> ABOUT THIS TASK
Reproduce exactly, and solely, the lines running from the top of the data below through the line with "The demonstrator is", both inclusive. Omit pictures.

> INFORMATION SHOWN
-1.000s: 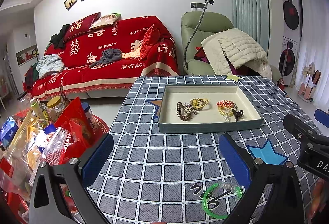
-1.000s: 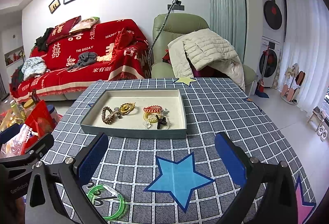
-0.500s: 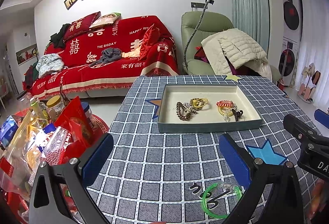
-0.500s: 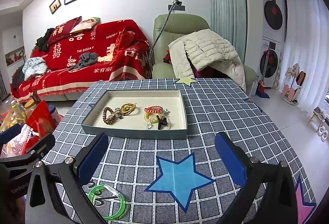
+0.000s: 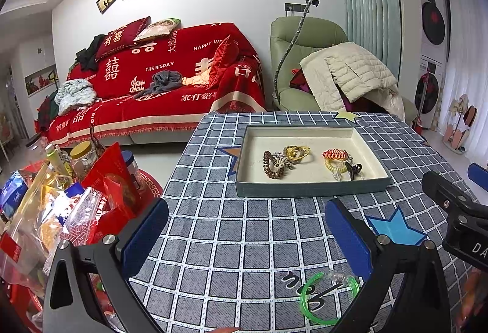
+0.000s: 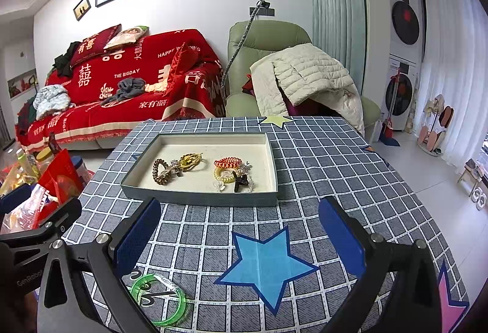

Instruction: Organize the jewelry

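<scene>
Green translucent plastic bangle [image 6: 158, 299] on the tabletop [image 6: 320, 168]: I judge it light, rigid, slippery; pinch the rim. Both tongs, left [image 5: 244, 229] and right [image 6: 241, 229], spread empty.

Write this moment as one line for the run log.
left hand-held gripper: open, empty | right hand-held gripper: open, empty | green bangle: on tablecloth, outside tray | tray: holds hair ties, clips

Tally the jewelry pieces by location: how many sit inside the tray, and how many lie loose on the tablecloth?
In the tray: cannot count exactly; the pieces lie tangled in 2 clusters.
Loose on the tablecloth: 1, the green bangle.
Total: 2 clusters plus 1 bangle.
</scene>
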### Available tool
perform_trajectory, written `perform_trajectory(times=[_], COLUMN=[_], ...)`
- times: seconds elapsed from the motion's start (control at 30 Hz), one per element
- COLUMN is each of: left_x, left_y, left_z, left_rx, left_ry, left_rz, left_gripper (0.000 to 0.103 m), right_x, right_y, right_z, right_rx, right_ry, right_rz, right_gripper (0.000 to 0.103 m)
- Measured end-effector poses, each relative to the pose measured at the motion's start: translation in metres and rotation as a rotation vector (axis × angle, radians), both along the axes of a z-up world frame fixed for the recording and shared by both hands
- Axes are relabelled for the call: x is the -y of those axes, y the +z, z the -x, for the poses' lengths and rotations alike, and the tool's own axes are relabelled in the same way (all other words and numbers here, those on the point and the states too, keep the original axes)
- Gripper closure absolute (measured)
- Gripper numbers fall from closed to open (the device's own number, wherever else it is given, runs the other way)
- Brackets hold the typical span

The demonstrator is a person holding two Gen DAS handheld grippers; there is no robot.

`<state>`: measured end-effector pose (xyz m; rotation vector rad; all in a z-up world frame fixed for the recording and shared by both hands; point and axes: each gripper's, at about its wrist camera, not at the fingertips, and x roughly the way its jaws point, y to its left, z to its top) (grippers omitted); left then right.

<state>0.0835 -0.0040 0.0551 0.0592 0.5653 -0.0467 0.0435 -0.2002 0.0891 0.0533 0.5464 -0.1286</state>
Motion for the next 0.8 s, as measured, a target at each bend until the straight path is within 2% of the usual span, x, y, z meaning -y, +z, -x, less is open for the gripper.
perform_trajectory(times=[0.8], left_x=[-0.0016], left_y=[-0.0013], left_z=[0.0002], left_rx=[0.003], left_ry=[-0.005], left_rz=[0.001], left_gripper=[0.0], right_x=[-0.0014], right_y=[0.0005], right_z=[0.0013], right_rx=[0.0], right_ry=[0.001], right_rz=[0.0], right_gripper=[0.0])
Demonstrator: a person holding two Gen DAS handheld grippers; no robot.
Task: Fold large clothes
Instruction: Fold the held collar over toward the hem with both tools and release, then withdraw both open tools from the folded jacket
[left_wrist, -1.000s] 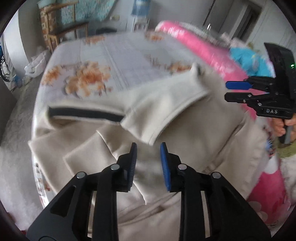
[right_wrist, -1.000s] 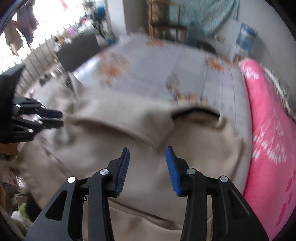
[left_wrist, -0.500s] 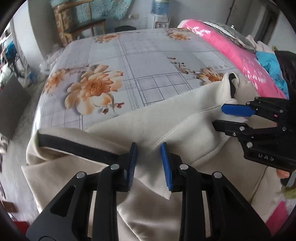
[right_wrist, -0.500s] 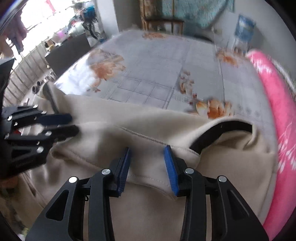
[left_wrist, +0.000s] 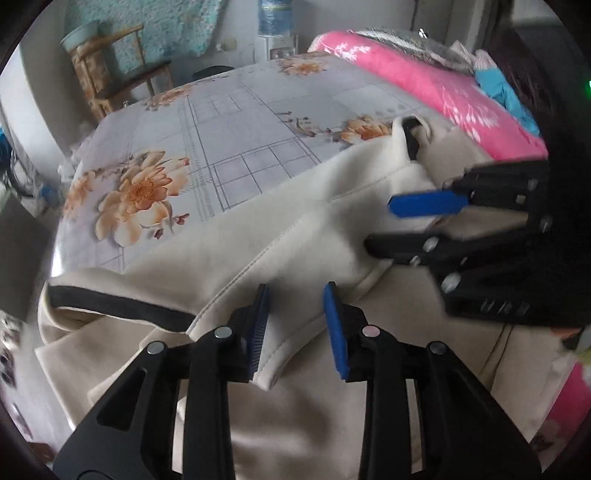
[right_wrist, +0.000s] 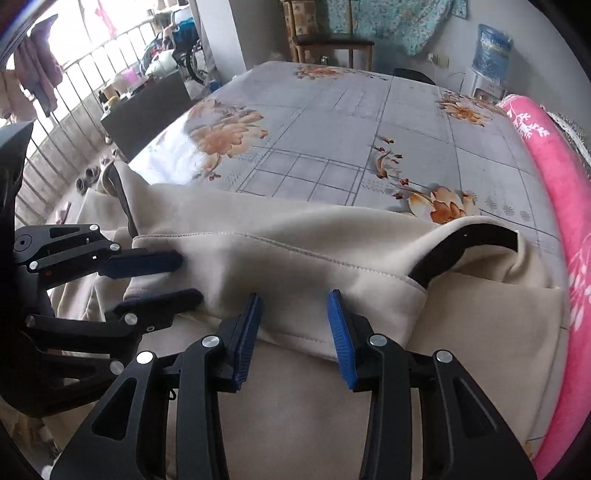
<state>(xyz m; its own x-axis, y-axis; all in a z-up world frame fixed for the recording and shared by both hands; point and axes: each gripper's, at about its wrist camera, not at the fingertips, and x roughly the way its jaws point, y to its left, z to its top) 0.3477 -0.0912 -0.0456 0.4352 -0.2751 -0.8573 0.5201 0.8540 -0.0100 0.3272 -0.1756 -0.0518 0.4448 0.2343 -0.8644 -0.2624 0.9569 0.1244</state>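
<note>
Lying on the flowered bedsheet (left_wrist: 236, 122), the cream garment (right_wrist: 295, 258) has its hem folded over. The left gripper (left_wrist: 295, 325) is opening around that hem; the right gripper (right_wrist: 295, 325) straddles it, spread, pads not pressing.

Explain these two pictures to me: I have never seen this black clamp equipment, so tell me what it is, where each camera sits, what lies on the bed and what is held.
There is no robot here. A person carries two hand-held clamps, each with a wide-angle camera looking along its two blue-padded fingers. One picture comes from the left gripper, the other from the right gripper; each also shows the other clamp at its side. On the flowered bedsheet lies a cream garment with black trim, beside a pink blanket. Both clamps straddle the garment's folded hem. The left jaws are opening, and neither pair clearly pinches the cloth, so it seems laid down rather than held.
</note>
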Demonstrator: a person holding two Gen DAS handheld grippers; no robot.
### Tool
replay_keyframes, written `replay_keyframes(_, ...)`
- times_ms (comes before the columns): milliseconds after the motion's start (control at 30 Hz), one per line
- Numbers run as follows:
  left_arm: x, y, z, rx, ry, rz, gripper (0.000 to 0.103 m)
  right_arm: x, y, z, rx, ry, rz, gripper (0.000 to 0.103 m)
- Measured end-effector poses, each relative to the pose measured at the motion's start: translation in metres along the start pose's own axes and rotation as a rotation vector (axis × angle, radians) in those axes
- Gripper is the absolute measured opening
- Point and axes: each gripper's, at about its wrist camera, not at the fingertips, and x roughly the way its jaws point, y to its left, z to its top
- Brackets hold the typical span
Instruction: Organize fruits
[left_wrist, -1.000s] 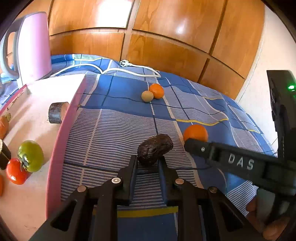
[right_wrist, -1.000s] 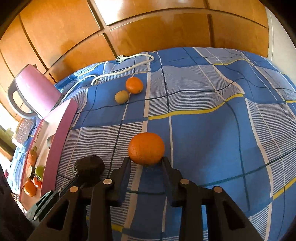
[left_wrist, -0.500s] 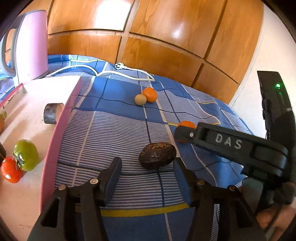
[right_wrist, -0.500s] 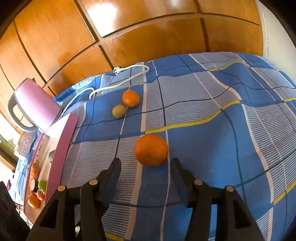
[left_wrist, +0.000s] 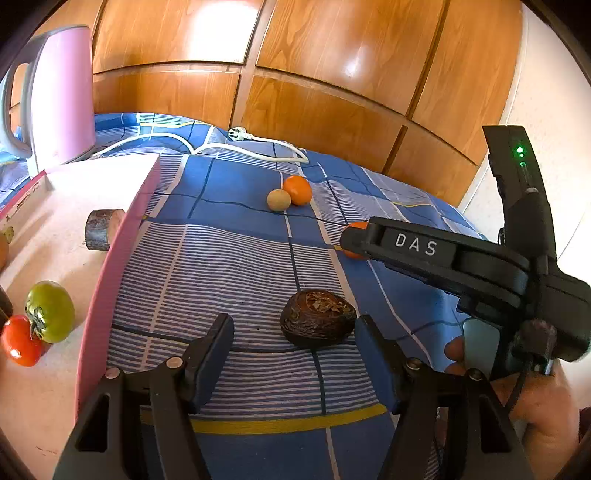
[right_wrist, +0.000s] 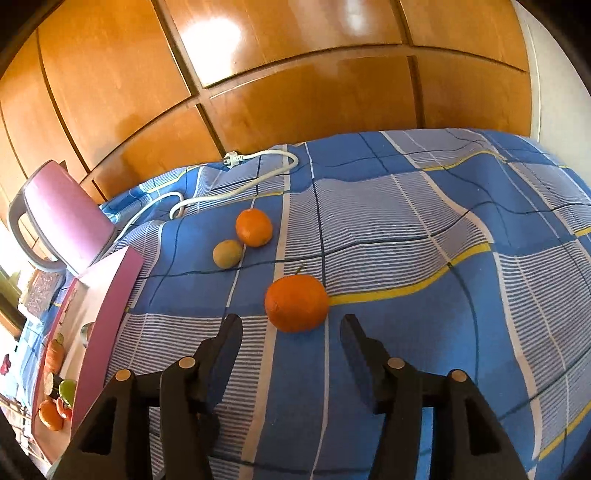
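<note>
Left gripper (left_wrist: 293, 328) with jaws opening, dark avocado (left_wrist: 317, 323) lying free between them on the blue checked bedspread (left_wrist: 236, 258). Right gripper (right_wrist: 291, 328) spread apart, large orange (right_wrist: 296, 302) just beyond the tips, untouched. Farther: small orange (right_wrist: 253, 227) touching a pale round fruit (right_wrist: 227, 253).

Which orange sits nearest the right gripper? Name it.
The large orange lying alone just ahead of the open right gripper. The smaller orange lies farther back, touching a tan round fruit.
</note>
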Motion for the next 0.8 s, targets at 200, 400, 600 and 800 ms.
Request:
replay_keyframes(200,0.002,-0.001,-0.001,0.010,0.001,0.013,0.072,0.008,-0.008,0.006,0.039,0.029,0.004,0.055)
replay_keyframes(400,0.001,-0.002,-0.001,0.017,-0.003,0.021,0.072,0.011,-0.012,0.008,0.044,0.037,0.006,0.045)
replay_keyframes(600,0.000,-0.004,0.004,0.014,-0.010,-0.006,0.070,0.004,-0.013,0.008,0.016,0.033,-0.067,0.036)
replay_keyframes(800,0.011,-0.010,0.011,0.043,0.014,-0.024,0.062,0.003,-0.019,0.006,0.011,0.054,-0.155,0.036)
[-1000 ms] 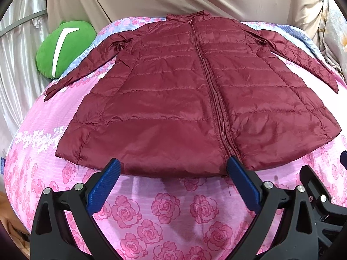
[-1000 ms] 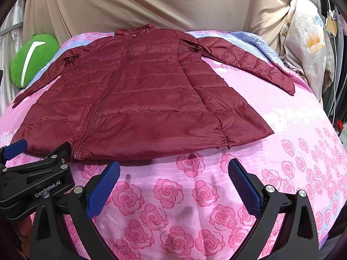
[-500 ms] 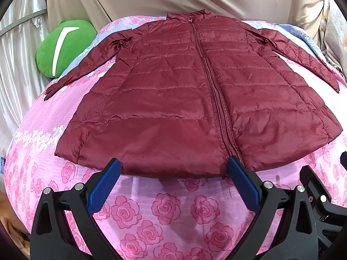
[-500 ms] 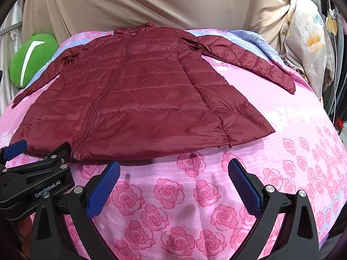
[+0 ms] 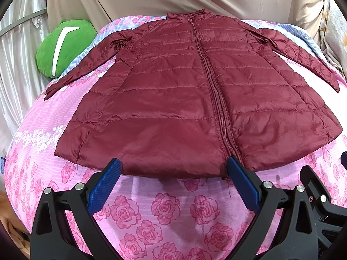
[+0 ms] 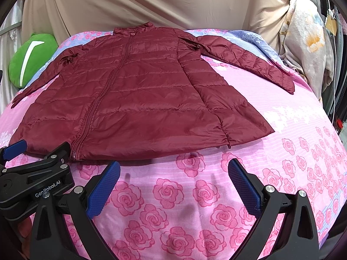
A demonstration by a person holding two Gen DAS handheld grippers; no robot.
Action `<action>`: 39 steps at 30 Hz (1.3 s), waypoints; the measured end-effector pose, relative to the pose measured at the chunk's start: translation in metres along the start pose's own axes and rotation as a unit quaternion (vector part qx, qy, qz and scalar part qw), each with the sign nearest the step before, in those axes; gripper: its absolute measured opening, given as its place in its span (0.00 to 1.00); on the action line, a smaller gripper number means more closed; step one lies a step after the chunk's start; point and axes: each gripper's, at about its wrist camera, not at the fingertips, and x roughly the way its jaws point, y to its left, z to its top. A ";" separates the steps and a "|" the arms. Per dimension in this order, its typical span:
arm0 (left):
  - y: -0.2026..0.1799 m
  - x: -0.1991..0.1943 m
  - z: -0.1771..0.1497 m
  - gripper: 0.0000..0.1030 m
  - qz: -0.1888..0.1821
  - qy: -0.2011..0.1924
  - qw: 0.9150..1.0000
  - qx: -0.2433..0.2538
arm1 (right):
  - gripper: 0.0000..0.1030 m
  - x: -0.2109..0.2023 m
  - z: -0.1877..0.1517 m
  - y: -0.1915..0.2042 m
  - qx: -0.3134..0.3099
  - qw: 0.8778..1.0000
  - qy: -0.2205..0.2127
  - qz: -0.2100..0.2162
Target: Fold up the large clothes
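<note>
The maroon puffer jacket [image 5: 180,99] lies flat and zipped on the pink rose bedsheet [image 5: 164,212], sleeves spread to either side. My left gripper [image 5: 173,173] hangs at its hem, fingers spread apart — my right gripper [image 6: 173,171] likewise, just short of the hem. A green cushion [image 5: 65,47] sits beyond the left sleeve.

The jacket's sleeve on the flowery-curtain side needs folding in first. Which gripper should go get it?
Probably the right gripper. That sleeve of the jacket stretches out on its side, while the left gripper sits open at the hem, nearer the zipper and the other sleeve.
</note>
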 end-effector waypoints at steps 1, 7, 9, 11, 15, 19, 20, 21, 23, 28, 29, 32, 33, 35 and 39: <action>0.000 0.000 0.000 0.92 0.000 0.000 1.000 0.000 | 0.95 0.000 0.001 0.000 0.000 1.000 0.000 0.000; 0.000 0.000 0.000 0.92 0.000 0.000 1.000 0.000 | 0.95 0.000 0.000 0.000 0.000 1.000 0.001 0.000; 0.000 0.000 0.000 0.92 0.000 0.000 1.000 0.000 | 0.95 0.000 0.000 -0.001 0.000 1.000 0.001 0.000; 0.000 0.000 0.001 0.92 0.000 0.000 1.000 0.000 | 0.95 0.000 0.000 0.000 0.000 1.000 0.001 0.000; 0.000 0.000 0.001 0.92 0.000 0.000 1.000 0.000 | 0.95 0.000 0.000 0.001 0.000 1.000 0.001 0.000; 0.001 0.001 0.000 0.92 0.001 0.001 1.000 0.000 | 0.95 0.001 0.000 0.000 0.001 1.000 0.003 0.001; 0.001 0.001 -0.001 0.92 0.001 0.001 1.000 0.000 | 0.95 0.001 -0.001 -0.001 0.001 1.000 0.003 0.000; 0.002 0.002 -0.002 0.92 0.002 0.000 1.000 0.001 | 0.95 0.001 -0.001 -0.001 0.001 1.000 0.003 0.000; 0.002 0.004 -0.004 0.92 0.000 0.002 1.000 0.001 | 0.95 0.001 -0.003 -0.003 0.000 1.000 0.004 0.002; 0.010 0.007 0.002 0.92 -0.019 0.005 1.000 -0.003 | 0.95 0.011 0.008 -0.024 0.017 0.999 0.014 0.028; 0.014 0.007 0.005 0.92 -0.016 0.000 1.000 -0.008 | 0.95 0.013 0.012 -0.030 0.026 0.999 0.015 0.026; 0.027 0.009 0.017 0.92 -0.018 -0.010 1.000 -0.017 | 0.95 0.025 0.031 -0.073 0.067 0.998 0.012 0.009; 0.031 0.011 0.021 0.92 -0.023 -0.010 0.999 -0.021 | 0.95 0.032 0.040 -0.100 0.090 0.996 0.009 -0.002; 0.043 0.018 0.032 0.92 -0.033 -0.009 0.999 -0.029 | 0.95 0.044 0.055 -0.141 0.125 0.992 0.005 -0.013; 0.053 0.029 0.053 0.92 -0.035 -0.016 0.999 -0.021 | 0.95 0.077 0.087 -0.221 0.183 0.983 -0.005 -0.031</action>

> RESPONSE BELOW
-1.000s: 
-1.000s: 
-0.500s: 
-0.500s: 
+0.000s: 
+0.000s: 

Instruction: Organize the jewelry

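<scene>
Green translucent plastic bangle [image 6: 158, 299] on the tabletop [image 6: 320, 168]: I judge it light, rigid, slippery; pinch the rim. Both tongs, left [image 5: 244, 229] and right [image 6: 241, 229], spread empty.

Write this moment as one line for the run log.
left hand-held gripper: open, empty | right hand-held gripper: open, empty | green bangle: on tablecloth, outside tray | tray: holds hair ties, clips

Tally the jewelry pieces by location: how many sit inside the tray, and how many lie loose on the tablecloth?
In the tray: cannot count exactly; the pieces lie tangled in 2 clusters.
Loose on the tablecloth: 1, the green bangle.
Total: 2 clusters plus 1 bangle.
</scene>
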### Available tool
perform_trajectory, written `perform_trajectory(times=[_], COLUMN=[_], ...)`
- times: seconds elapsed from the motion's start (control at 30 Hz), one per element
- COLUMN is each of: left_x, left_y, left_z, left_rx, left_ry, left_rz, left_gripper (0.000 to 0.103 m), right_x, right_y, right_z, right_rx, right_ry, right_rz, right_gripper (0.000 to 0.103 m)
- Measured end-effector poses, each relative to the pose measured at the motion's start: translation in metres and rotation as a rotation vector (axis × angle, radians), both along the axes of a z-up world frame fixed for the recording and shared by both hands
- Axes are relabelled for the call: x is the -y of those axes, y the +z, z the -x, for the poses' lengths and rotations alike, and the tool's own axes are relabelled in the same way (all other words and numbers here, those on the point and the states too, keep the original axes)
- Gripper closure absolute (measured)
- Gripper numbers fall from closed to open (the device's own number, wherever else it is given, runs the other way)
- Brackets hold the typical span

The demonstrator is a person holding two Gen DAS handheld grippers; there is no robot.

Nothing more remains for this exercise.